Connecticut’s COVID-19 hospitalizations declined over the weekend, state numbers show, continuing a recent trend.
Experts say the state’s coronavirus numbers are likely to decline over the coming weeks but caution that they could increase again later this fall.
Cases and positivity rate
Connecticut on Monday reported 1,444 new COVID-19 cases out of 64,771 tests, for a positivity rate of 2.23%. The state’s seven-day positivity rate now stands at 2.23% as well, essentially unchanged from Friday but down considerably from prior weeks.
Connecticut has averaged 484 COVID-19 cases a day over the past week, down sharply from the seven days prior.
As of Monday, Hartford, Windham and New London Counties were experiencing “high” levels of COVID-19 transmission as defined by the U.S. Centers for Disease Control and Prevention, while Connecticut’s other five counties were experiencing “substantial” transmission.
Connecticut now has 264 patients hospitalized with COVID-19, down 18 from Friday and fewest at a time since Aug. 15. Hospitalizations in Connecticut are down about 32% from the state’s delta variant peak in late August.
According to state numbers, about 75.8% of people hospitalized with COVID-19 in Connecticut are unvaccinated. Hospital officials say many of the vaccinated people who are hospitalized with COVID-19 were admitted for other reasons and do not have severe coronavirus symptoms.

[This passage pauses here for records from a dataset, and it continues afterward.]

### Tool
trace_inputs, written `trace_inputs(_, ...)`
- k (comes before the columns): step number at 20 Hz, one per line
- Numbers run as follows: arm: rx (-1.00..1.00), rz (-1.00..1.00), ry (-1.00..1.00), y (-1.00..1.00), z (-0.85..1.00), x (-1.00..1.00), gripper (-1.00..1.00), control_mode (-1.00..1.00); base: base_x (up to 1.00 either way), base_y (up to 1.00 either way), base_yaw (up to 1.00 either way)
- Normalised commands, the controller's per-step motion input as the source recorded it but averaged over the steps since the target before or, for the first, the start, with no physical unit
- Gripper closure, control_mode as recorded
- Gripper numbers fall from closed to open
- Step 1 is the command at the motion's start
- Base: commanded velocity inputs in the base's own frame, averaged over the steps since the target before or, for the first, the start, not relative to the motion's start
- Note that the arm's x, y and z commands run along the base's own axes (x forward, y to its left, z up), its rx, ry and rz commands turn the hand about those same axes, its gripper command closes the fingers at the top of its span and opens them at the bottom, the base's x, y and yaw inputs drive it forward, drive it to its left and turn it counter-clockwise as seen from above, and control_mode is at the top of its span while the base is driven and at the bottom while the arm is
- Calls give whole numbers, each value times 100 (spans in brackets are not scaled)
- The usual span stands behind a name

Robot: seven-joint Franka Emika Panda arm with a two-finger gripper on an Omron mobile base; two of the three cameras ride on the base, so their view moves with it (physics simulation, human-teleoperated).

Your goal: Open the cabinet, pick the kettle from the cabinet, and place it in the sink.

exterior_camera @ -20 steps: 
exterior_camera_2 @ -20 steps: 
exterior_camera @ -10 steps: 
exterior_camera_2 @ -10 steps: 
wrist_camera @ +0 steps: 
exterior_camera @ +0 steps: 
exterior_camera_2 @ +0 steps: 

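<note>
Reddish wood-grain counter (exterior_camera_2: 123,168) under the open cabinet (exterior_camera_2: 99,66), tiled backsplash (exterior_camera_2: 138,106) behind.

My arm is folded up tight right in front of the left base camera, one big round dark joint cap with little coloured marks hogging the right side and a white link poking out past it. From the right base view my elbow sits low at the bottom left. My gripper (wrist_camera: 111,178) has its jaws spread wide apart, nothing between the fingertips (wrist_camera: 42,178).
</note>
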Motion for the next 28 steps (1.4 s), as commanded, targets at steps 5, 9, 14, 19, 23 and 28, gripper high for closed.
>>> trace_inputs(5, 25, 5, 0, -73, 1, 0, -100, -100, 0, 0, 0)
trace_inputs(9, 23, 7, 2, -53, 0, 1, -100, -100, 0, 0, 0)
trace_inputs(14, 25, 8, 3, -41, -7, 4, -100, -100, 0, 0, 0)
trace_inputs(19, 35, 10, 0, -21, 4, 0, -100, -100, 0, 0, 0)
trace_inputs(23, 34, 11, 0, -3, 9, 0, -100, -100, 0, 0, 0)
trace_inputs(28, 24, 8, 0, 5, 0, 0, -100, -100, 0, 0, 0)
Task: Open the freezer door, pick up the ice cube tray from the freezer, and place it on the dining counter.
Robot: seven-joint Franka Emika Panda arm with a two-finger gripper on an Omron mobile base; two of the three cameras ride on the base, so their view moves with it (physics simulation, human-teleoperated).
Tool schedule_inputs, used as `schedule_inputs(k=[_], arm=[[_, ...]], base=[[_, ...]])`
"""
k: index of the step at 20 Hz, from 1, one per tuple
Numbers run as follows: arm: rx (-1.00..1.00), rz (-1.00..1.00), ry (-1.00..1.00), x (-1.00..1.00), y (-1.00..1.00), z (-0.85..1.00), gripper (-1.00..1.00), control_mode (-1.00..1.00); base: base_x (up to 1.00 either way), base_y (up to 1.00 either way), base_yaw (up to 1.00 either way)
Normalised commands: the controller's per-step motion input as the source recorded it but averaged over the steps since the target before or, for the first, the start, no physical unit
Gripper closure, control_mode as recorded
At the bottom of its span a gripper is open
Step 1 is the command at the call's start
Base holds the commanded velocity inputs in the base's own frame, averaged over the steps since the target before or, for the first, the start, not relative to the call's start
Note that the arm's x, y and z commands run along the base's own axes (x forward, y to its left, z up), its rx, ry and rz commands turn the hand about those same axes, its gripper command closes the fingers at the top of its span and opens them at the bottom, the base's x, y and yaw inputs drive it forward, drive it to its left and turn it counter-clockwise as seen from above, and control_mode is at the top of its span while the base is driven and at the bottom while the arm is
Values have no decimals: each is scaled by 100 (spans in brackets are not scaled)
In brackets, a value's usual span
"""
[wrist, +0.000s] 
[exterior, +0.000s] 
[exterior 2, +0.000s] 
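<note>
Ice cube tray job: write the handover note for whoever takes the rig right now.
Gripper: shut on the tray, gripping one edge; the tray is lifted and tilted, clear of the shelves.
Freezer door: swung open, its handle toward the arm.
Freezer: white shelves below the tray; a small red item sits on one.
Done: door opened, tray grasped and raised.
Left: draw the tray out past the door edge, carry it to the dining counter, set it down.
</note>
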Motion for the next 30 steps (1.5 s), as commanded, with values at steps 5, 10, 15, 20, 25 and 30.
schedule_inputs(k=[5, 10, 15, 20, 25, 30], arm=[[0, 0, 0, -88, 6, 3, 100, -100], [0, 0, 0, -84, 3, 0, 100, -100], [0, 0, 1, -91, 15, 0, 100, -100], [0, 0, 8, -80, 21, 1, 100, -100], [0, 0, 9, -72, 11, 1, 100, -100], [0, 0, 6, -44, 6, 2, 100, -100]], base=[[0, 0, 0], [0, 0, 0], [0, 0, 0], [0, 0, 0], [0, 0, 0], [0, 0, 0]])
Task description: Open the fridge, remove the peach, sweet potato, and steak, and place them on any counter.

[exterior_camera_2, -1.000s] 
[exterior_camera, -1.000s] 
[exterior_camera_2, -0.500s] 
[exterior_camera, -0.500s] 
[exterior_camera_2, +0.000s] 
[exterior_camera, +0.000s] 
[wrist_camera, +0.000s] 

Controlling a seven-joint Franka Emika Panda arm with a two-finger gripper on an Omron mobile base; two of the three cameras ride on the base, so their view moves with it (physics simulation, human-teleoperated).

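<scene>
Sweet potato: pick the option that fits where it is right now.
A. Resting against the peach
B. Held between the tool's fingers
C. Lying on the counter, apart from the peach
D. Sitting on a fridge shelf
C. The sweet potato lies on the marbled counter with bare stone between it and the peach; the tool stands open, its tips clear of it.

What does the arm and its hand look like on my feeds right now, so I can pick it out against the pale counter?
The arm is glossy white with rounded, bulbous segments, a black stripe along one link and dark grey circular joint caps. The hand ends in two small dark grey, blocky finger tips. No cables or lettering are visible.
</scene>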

Josh Geballe, the state’s chief operating officer, estimates that only about 10% of those hospitalized with significant COVID-19 symptoms are vaccinated.
Connecticut reports coronavirus-linked deaths once a week. On Thursday, the state reported 36 COVID-19 deaths over the past week, bringing its total during the pandemic to 8,483.
The United States has now recorded 688,982 COVID-19 deaths, according to the Coronavirus Resource Center at Johns Hopkins University.
As of Friday, 75.9% of all Connecticut residents and 87% of those 12 and older had received at least one COVID-19 vaccine dose, while 68.5% of all residents and 78.6% of those 12 and older were fully vaccinated, according to the CDC.